Community

Beloved Orient Candy Man closes after nearly 40 years

The Candy Man, an Orient institution known for its rich chocolate bunnies, closed the day before Easter Sunday — ending a nearly four-decade Main Road tradition.

Owner Debbie Michta said a “tragic medical diagnosis” forced the family-run business to make the difficult decision to close up shop.

“The Candyman has been the center of our world, a family business that has been passed down from multiple generations,” Ms. Michta wrote in a Facebook post April 5. “We are heartbroken to announce that we must close.

Candy Man owner Jim Michta making chocolate bunnies during a 2018 interview with The Suffolk Times. (Credit: Rachel Silford file)

“A tragic medical diagnosis within the family has forced us to make this decision and made it impossible to continue making our handmade chocolates with the standards, you have grown to love,” she continued. 

Before the Facebook post, a handwritten sign inside the shop notified customers that Ms. Michta’s husband, Jim, had been diagnosed with cancer and that the store would operate only on weekends. 

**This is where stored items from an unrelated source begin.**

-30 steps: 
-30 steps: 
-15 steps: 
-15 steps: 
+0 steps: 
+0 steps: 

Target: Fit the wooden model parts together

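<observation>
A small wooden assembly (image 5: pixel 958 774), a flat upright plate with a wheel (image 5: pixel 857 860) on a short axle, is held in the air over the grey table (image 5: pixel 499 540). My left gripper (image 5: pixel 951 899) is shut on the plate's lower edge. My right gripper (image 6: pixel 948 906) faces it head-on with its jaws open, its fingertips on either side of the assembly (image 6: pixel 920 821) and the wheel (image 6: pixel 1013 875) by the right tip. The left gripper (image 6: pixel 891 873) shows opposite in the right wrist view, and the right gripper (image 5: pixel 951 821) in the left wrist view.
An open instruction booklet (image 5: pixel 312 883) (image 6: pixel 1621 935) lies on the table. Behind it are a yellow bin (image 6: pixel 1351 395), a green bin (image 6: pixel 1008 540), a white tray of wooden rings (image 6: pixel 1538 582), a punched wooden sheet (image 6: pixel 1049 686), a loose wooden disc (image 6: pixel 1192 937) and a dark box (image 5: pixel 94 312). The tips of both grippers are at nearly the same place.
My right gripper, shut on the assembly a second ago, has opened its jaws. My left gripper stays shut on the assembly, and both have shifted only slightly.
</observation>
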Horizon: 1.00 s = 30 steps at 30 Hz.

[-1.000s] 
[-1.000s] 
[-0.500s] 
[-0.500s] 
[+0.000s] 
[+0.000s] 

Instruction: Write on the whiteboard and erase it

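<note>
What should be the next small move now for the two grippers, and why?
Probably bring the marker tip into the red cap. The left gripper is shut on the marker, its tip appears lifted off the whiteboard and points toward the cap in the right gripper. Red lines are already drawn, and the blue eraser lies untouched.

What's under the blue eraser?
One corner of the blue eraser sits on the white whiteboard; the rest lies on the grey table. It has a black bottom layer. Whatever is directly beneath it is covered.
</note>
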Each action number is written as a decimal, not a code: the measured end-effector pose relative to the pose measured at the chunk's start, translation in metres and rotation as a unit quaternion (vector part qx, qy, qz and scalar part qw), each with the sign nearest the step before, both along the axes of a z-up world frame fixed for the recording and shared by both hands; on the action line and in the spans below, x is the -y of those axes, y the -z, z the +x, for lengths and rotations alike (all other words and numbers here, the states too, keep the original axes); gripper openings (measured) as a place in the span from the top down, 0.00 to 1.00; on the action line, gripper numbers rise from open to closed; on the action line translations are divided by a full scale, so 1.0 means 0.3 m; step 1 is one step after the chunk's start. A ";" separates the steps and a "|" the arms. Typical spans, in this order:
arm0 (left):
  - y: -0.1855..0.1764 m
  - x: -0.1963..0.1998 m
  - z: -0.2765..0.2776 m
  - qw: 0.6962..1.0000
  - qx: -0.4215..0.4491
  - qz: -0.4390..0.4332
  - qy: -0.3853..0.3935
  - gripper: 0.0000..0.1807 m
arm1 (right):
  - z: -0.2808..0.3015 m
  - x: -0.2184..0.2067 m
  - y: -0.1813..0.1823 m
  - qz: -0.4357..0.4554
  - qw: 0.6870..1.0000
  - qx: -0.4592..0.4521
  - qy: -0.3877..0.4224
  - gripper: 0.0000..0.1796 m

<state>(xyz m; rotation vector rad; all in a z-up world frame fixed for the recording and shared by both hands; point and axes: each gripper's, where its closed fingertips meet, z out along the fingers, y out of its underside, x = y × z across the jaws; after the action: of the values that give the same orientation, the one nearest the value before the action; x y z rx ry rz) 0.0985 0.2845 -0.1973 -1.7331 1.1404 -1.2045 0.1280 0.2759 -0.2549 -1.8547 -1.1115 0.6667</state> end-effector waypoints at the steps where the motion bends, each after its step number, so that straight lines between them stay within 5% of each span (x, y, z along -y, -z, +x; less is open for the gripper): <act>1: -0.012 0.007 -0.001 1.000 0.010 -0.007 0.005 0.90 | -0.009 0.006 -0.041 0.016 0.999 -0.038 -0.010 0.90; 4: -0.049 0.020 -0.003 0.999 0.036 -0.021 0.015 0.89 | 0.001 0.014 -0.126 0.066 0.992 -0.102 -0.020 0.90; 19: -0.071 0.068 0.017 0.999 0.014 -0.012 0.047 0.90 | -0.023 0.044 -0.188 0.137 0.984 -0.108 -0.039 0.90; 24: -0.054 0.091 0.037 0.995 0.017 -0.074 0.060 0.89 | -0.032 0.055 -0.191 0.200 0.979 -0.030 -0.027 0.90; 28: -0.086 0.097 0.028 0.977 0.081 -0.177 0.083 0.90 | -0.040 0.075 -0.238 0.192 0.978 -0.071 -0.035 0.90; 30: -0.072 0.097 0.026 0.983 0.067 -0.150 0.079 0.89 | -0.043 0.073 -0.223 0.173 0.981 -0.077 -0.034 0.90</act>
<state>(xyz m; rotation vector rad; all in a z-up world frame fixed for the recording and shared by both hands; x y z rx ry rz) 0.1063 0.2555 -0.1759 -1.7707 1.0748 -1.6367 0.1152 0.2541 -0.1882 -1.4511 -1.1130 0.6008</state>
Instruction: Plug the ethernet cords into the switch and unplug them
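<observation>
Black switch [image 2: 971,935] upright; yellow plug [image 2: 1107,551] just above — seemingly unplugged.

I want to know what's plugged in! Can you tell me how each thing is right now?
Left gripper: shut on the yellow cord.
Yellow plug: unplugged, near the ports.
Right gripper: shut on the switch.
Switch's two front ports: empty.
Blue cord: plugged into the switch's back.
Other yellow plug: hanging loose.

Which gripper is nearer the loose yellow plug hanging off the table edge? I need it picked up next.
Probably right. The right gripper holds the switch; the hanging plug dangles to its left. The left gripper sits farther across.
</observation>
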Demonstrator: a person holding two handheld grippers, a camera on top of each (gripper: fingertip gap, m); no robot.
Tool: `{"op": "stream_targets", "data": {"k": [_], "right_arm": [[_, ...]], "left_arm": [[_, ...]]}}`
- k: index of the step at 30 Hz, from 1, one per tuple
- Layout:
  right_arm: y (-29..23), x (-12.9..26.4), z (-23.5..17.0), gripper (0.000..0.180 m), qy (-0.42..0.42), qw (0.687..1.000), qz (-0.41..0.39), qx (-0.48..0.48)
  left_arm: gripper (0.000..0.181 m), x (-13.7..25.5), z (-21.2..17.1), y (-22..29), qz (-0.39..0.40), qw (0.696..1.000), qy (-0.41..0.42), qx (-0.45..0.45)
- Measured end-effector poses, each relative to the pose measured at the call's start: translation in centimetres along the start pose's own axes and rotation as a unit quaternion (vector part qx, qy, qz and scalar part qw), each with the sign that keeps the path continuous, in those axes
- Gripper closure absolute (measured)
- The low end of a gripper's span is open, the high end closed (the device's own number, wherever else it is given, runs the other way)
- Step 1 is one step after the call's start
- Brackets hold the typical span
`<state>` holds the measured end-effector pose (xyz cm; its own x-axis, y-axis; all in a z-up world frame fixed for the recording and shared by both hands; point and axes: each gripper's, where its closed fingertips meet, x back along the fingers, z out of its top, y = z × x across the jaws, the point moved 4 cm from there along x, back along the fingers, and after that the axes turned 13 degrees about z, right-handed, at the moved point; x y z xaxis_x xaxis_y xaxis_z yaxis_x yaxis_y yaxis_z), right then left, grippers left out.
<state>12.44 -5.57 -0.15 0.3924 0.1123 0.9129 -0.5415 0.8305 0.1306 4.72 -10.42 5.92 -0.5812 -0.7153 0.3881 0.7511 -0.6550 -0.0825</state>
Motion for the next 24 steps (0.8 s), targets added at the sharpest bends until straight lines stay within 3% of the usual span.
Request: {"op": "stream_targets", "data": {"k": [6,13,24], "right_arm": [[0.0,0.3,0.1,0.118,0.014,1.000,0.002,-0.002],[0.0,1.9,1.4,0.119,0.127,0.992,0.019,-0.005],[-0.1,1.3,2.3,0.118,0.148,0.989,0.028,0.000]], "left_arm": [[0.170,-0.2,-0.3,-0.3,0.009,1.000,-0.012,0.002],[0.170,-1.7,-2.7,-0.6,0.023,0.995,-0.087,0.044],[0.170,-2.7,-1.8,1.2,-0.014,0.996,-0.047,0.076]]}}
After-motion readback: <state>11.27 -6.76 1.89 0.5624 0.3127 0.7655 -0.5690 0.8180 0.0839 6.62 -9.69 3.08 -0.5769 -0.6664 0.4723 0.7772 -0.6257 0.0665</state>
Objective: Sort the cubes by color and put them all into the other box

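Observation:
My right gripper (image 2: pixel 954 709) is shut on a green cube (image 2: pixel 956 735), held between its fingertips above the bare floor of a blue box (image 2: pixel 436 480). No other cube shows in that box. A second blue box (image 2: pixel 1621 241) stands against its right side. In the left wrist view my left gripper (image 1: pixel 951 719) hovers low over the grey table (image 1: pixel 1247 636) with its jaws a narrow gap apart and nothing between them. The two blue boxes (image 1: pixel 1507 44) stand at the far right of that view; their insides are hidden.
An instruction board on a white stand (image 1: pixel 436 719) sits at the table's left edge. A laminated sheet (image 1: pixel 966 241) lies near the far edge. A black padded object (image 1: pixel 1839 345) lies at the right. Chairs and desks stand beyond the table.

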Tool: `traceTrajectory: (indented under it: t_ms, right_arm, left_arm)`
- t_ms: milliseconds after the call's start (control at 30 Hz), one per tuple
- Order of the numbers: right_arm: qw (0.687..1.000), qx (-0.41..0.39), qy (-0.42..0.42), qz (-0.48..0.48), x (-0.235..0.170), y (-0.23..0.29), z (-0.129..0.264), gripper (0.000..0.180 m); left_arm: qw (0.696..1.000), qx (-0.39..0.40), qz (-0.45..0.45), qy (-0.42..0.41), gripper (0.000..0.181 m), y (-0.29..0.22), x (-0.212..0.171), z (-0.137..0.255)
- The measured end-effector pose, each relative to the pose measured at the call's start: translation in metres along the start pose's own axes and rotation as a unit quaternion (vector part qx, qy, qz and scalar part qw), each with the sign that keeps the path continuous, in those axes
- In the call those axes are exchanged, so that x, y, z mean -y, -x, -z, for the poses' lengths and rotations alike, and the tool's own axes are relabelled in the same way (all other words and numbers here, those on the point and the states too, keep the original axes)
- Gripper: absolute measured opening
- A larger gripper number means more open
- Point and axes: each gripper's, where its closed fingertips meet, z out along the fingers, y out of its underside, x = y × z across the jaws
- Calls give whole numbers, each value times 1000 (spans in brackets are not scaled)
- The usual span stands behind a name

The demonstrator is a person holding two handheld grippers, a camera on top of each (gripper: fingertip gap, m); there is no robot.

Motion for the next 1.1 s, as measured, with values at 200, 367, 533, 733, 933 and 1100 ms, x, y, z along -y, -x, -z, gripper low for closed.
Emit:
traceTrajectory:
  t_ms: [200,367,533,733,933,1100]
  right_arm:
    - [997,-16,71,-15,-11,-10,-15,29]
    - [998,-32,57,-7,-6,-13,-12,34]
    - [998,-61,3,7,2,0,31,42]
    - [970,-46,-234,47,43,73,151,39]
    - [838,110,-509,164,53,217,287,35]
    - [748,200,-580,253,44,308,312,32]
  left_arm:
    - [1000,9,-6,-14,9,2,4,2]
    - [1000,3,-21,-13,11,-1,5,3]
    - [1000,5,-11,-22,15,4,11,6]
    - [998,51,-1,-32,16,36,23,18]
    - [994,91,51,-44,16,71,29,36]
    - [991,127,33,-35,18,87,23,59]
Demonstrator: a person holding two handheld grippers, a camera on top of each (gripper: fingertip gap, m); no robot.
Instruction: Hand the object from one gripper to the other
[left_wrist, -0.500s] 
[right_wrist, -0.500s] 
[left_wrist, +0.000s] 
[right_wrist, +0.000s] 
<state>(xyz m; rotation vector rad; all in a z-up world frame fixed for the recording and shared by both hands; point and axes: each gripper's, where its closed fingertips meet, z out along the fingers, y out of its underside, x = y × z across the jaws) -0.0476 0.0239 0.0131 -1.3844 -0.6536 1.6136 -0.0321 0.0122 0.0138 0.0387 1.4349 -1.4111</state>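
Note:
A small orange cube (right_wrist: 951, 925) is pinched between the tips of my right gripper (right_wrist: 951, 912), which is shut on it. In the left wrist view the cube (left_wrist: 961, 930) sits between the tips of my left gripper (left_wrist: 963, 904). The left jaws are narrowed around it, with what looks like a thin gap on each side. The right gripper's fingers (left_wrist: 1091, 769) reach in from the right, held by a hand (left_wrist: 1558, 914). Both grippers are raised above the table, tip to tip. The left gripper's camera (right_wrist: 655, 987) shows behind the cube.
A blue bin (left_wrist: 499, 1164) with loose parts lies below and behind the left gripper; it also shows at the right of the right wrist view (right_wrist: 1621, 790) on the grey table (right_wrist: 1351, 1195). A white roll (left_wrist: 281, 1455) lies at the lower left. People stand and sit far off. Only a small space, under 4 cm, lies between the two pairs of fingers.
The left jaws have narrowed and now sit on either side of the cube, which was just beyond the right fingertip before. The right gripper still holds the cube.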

On Monday, a printed sign on the door announced “Closed — April 4, 2026, last and final day” as the candy store parking lot sat empty.

A handwritten sign in the Candy Man window told customers that Jim Michta’s cancer diagnosis had limited the shop to weekend hours before it closed. (Jim Willse photo)

The Suffolk Times reached out to Ms. Michta for comment.

Ms. Michta and her husband took over the sweet shop from her grandfather, the original candy man, who retired in Orient in the 1960s. He began making chocolate rabbits in his garage as a side hobby, Mr. Michta told The Suffolk Times in a 2018 interview.

The bunnies were an instant hit, and he wound up buying a former gas station to convert into the iconic, red-painted store near the hamlet’s entrance.

Sisters Sasha Gorokhovsky, 5, and Talia Gorokhovsky, 7, are shown how chocolate is made by owner Jim Michta at the Candy Man in 2017. (Courtesy Maureen Massa)

“Time is flying by,” Mr. Michta said of running the store. “It’s just a matter of time, you figure out the routine for a while. We’ve figured out what we need for each season.”

Maureen Massa, a longtime customer of the Candy Man and former Southold resident, mourned the loss of a shop where her family had many fond memories over the years.

The Candy Man sign along Main Road in Orient, a familiar sight for generations of North Fork families. (Jim Willse photo)

In 2017, she brought her grandkids, Sasha and Talia, into the shop on a weekday when Mr. Michta was working by himself. He was gracious enough to let the 5- and 7-year-old go behind the scenes to check out how the sweets were made.

“It was one of their all-time favorite moments,” she said.

Ms. Massa, who posted photos of that visit after making one final pit stop to the store on Friday, recalled what made it so special.

“The smell was always fabulous,” she told The Suffolk Times on Monday. “There was always plenty of time for them to interact, and it just reeked of old North Fork — in a good way.”

The small Orient building where the original Candy Man began making chocolate rabbits in his garage in the 1960s, launching a North Fork tradition. (Jim Willse photo)

Ms. Michta thanked the community for their “unwavering support throughout the years” in her April 5 Facebook post.

“On behalf of the Heins/Michta family we would like to say goodbye and sweet dreams,” she wrote.